WHAT THE EXERCISE ASKS: Collect every line in the records below that contains the word "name".

[Source data]
^^^^^^^^^^^^^^^^

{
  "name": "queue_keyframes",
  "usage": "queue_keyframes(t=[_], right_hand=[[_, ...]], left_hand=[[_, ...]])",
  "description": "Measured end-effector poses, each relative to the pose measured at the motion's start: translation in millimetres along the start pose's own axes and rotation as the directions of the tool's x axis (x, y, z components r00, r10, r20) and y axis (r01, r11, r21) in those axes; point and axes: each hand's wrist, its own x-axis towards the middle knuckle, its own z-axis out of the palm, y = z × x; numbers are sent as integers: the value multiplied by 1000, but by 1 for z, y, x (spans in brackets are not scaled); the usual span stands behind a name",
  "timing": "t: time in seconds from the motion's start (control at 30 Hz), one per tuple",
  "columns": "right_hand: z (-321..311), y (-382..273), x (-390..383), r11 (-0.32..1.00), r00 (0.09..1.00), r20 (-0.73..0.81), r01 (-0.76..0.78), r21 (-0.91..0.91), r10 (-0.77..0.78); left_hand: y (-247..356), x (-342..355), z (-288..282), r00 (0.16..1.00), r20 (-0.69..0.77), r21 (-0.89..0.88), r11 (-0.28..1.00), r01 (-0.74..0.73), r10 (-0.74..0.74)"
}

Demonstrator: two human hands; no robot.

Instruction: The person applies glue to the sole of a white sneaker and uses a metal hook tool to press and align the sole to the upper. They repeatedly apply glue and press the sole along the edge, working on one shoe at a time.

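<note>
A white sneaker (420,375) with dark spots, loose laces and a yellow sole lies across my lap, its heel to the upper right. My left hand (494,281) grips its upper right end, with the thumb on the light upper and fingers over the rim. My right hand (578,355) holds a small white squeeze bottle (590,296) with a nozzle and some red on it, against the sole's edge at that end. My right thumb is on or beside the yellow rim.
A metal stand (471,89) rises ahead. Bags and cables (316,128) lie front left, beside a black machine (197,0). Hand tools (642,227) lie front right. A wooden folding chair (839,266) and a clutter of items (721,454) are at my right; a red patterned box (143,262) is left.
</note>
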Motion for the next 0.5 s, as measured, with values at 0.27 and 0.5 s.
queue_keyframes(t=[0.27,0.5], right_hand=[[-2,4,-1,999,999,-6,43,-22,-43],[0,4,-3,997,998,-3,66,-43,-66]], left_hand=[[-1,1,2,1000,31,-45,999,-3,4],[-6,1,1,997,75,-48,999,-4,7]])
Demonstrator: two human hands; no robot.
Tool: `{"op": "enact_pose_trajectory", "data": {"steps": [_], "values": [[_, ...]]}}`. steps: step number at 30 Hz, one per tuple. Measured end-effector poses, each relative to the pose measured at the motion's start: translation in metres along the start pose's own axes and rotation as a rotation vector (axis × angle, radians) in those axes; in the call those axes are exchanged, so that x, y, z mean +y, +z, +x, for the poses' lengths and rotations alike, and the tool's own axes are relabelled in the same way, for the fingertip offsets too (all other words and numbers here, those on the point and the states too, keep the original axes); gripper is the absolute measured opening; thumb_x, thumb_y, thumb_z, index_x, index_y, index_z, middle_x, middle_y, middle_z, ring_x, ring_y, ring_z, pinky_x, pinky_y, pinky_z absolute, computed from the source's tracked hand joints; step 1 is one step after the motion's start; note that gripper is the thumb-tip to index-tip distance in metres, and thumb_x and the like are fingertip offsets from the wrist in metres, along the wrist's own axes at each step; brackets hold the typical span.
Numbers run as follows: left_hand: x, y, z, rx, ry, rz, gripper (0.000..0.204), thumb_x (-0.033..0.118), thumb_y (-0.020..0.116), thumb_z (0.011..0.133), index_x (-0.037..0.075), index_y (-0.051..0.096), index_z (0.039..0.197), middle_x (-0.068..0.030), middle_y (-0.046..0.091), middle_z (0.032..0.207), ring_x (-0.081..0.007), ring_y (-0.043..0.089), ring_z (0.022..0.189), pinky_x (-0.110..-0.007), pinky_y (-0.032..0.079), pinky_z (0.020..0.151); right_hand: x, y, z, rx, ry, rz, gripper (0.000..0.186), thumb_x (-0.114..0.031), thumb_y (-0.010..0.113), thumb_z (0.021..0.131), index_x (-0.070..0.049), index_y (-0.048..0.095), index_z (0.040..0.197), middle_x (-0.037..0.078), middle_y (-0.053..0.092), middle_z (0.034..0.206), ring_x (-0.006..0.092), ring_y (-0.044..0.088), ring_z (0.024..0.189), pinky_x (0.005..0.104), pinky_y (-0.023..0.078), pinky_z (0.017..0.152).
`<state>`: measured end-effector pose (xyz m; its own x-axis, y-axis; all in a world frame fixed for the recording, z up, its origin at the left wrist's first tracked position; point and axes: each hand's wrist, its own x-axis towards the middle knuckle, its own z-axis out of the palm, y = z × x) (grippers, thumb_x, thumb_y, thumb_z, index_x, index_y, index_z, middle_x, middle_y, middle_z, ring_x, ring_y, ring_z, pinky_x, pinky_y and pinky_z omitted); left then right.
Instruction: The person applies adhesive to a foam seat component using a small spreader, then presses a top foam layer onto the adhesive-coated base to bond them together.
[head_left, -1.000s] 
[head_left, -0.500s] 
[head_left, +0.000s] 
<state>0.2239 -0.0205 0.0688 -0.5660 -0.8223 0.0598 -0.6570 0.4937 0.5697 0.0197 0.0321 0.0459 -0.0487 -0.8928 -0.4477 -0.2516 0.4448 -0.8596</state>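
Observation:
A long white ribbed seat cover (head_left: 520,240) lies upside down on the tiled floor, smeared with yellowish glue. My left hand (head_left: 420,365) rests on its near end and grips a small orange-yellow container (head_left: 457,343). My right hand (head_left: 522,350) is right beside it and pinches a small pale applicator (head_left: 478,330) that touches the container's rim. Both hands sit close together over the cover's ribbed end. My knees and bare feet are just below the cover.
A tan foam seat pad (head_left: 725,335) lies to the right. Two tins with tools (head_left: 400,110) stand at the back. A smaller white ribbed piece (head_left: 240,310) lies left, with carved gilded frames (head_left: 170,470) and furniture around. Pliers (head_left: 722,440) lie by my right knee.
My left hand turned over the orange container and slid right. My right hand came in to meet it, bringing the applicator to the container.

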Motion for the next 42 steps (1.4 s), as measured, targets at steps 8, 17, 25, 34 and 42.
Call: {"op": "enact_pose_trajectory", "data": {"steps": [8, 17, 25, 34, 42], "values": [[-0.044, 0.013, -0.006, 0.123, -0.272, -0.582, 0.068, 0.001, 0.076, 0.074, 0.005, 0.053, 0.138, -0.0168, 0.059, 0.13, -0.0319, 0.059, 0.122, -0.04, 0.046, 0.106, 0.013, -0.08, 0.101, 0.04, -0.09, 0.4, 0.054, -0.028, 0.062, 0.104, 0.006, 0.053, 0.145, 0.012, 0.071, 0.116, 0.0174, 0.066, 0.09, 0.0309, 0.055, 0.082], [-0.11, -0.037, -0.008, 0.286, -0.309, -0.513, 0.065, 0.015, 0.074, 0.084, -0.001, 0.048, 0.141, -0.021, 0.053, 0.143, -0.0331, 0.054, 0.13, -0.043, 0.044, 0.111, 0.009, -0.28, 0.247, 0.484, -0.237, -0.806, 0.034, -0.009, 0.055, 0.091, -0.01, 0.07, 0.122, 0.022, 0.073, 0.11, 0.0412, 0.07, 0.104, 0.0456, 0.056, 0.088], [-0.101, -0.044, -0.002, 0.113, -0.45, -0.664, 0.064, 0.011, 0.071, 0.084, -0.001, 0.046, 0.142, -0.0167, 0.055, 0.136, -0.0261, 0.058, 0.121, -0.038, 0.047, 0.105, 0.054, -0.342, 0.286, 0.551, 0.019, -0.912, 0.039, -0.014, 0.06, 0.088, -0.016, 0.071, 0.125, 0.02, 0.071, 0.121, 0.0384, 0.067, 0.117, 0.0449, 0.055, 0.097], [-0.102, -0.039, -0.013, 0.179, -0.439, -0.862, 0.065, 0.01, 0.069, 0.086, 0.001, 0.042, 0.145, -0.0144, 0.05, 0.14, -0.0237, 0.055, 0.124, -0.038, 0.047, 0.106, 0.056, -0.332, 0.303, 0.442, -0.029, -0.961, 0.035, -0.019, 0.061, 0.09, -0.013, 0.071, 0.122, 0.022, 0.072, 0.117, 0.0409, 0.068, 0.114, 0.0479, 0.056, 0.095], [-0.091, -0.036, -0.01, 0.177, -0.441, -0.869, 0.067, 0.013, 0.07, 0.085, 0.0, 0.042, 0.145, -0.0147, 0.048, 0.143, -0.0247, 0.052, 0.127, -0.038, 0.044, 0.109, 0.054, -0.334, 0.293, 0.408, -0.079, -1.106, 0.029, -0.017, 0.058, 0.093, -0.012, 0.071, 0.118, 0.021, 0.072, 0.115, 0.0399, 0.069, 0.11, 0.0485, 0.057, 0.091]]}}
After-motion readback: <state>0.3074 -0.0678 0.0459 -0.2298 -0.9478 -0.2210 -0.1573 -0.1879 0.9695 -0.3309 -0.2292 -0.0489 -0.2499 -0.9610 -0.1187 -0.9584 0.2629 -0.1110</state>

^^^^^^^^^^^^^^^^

REPLY:
  "name": "queue_keyframes",
  "description": "Measured end-effector poses, each relative to the pose measured at the motion's start: translation in millimetres along the start pose's own axes and rotation as the directions of the tool's x axis (x, y, z components r00, r10, r20) and y axis (r01, r11, r21) in those axes; point and axes: each hand's wrist, its own x-axis towards the middle knuckle, its own z-axis out of the palm, y = z × x; numbers are sent as integers: the value multiplied by 1000, but by 1 for z, y, x (spans in brackets are not scaled); the usual span stands behind a name",

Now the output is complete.